Monsignor Moussa è stato interrogato per undici ore da un agente eterodiretto da un magistrato che al telefono scandiva domande e che poi ha dettato al funzionario di sicurezza il report da inviare a Beirut, come dichiarato dallo stesso alto prelato. Il giorno successivo questi è stato sorprendentemente ricevuto dal presidente Aoun in persona, alleato strettissimo di Hezbollah.

Il patriarca maronita non ha avuto esitazioni a denunciare il fatto quale intimidazione di Hezbollah. Perché? Il patriarca sostiene infatti che il futuro presidente − maronita per legge − non può e non deve essere allineato con Teheran, bensì deve stare al servizio dell’interesse nazionale espresso dalla formula della «neutralità attiva».

Le elezioni presidenziali sono attese in Libano per ottobre: il fracasso ingenerato dal comunicato di monsignor Moussa ha quindi costretto Aoun − che vorrebbe portare suo genero alla presidenza del Libano con l’aiuto di Hezbollah − a ricevere il vescovo nel palazzo presidenziale. Aoun spera così di aver salvato l’accordo, nonostante le esuberanze di Hezbollah. Ma monsignor el-Hage ha rilanciato: «Se non mi restituiscono tutto interverrà il Vaticano!». È certo che un passo della nunziatura sul «presidente forte» del Libano − quello che dice di tutelare i cristiani libanesi − sarebbe un fatto eclatante.

Le azioni di Hezbollah vengono decise a Teheran.  Ma a Teheran, appunto, non si sentono tranquilli. Il summit per loro non è andato forse poi così male, anche se con i russi sono rimaste le divergenze sugli interessi di fondo: si tratta di Paesi che producono le stesse materie prime.

Ora Mosca vede certamente nell’Iran un Paese esperto nell’aggirare le sanzioni internazionali e gli è utile. Piuttosto, resta più profondo il contenzioso iraniano con Ankara: dalla questione delle dighe turche che assetano anche l’Iran a quella del muro che Ankara ha costruito lungo il confine comune per bloccare i profughi afghani che l’Iran spinge verso la Turchia. E sullo stesso terreno Teheran deve per forza cercare di consolidare conquiste militari per le quali ha investito cifre enormi.

La Siria di Assad

Chi non appare oggi nervoso è il presidente siriano Assad. Lo dimostra la vicenda del film cinese prodotto da Jackie Chan: questo film intende esaltare sui grandi schermi la brillantezza dell’operazione cinese che ha tratto in salvo − dallo Yemen in fiamme − molti connazionali e non solo. Il film è stato finanziato dagli Emirati Arabi Uniti. La storia richiedeva un’ambientazione adatta.

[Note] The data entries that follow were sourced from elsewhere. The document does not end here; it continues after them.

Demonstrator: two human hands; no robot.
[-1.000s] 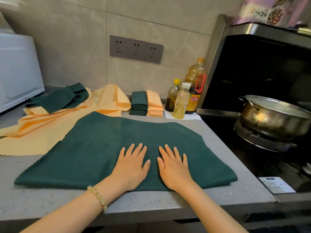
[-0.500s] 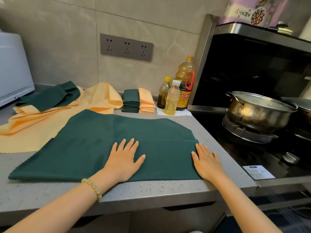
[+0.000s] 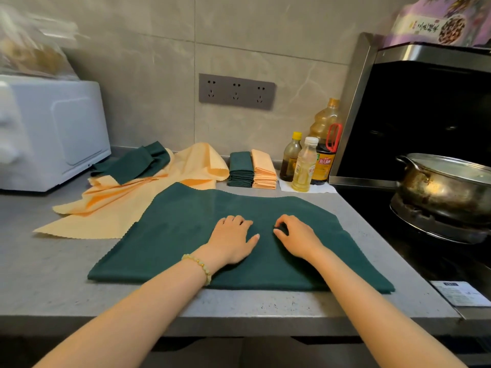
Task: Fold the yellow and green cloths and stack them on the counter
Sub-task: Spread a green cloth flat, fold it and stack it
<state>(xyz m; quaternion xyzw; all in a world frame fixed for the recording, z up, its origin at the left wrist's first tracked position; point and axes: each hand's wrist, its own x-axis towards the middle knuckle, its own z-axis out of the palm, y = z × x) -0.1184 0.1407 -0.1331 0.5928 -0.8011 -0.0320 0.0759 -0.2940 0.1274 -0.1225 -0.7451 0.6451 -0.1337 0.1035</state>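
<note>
A large dark green cloth (image 3: 172, 235) lies flat on the grey counter (image 3: 39, 274) in front of me. My left hand (image 3: 231, 243) rests on its middle with fingertips curled down into the fabric. Just to the right, my right hand (image 3: 297, 237) has its fingers and thumb curled together on the same cloth. At the back stand a folded green stack (image 3: 240, 170) and a folded yellow stack (image 3: 263, 171), side by side. A loose yellow cloth (image 3: 111, 205) sprawls at back left, and a crumpled green cloth (image 3: 132, 166) lies on it.
A white appliance (image 3: 53, 134) stands at the far left. Three bottles (image 3: 304, 166) stand by the wall to the right of the stacks. At the right, a metal pot (image 3: 446, 187) sits on the black stove (image 3: 425, 248). The counter's front edge is near.
My right hand has come back from the cloth's right edge to its middle. Both hands' fingers have gone from flat and spread to curled. The view shifted left.
</note>
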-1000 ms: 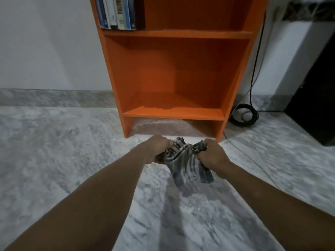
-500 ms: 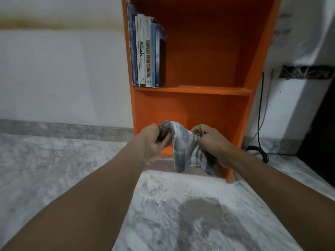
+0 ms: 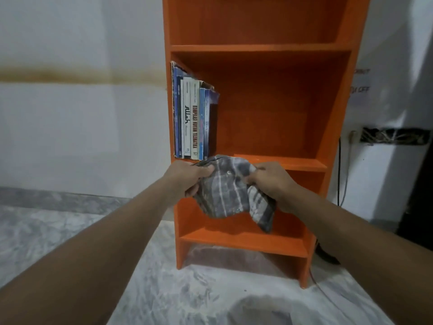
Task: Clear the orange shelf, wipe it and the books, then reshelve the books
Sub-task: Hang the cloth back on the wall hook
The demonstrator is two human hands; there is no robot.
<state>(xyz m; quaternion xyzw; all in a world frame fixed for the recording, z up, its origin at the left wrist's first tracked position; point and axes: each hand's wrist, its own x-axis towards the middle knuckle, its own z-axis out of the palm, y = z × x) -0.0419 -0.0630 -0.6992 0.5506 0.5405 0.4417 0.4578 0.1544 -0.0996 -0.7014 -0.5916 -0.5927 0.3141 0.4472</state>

E la Siria l’ha offerta al miglior prezzo disponibile sul mercato da una location perfetta: si tratta di una vera e propria favela alle porte di Damasco, Hajar al Aswad, costruita dagli Assad negli anni successivi alla perdita del Golan per trattenere in patria − nel «miglior modo» secondo l’eufemismo − la popolazione del Golan, ma solo in attesa di «liberarla».

La storia di questa miserrima favela non è molto nota, così come la rivolta che vi è avvenuta nel 2011. Luogo di disperazione e di emarginazione da decenni, la baraccopoli è stata ripetutamente attaccata dall’esercito siriano, ma ha resistito per anni. È arrivato quindi − da chissà dove − l’ISIS, consentendo al regime di raderla al suolo nel 2018, come minuziosamente narrato da ANSA-Med.

Poiché Hajar al Aswad è ancora devastata come quattro anni fa, il regime ha concesso alla troupe cinese di girarvi le scene fondamentali della produzione, intitolata Home Operation. Poco o per nulla incline a servire i suoi cittadini, il regime di al-Assad serve, come sempre, sé stesso e, questa volta, la cinematografia cinese. La tranquillità di Bashar è la spia del fatto che né a Jeddah né a Teheran qualcuno si è preoccupato di disturbare il suo status, ormai permanente, di signore delle tenebre siriane.

Per ora, tale è il punto di contatto tra le agende dei due summit: il maggiore beneficiario − benché vittima dello sgarbo iniziale − appare dunque lo zar di Mosca, più del sultano turco o del persiano di Teheran.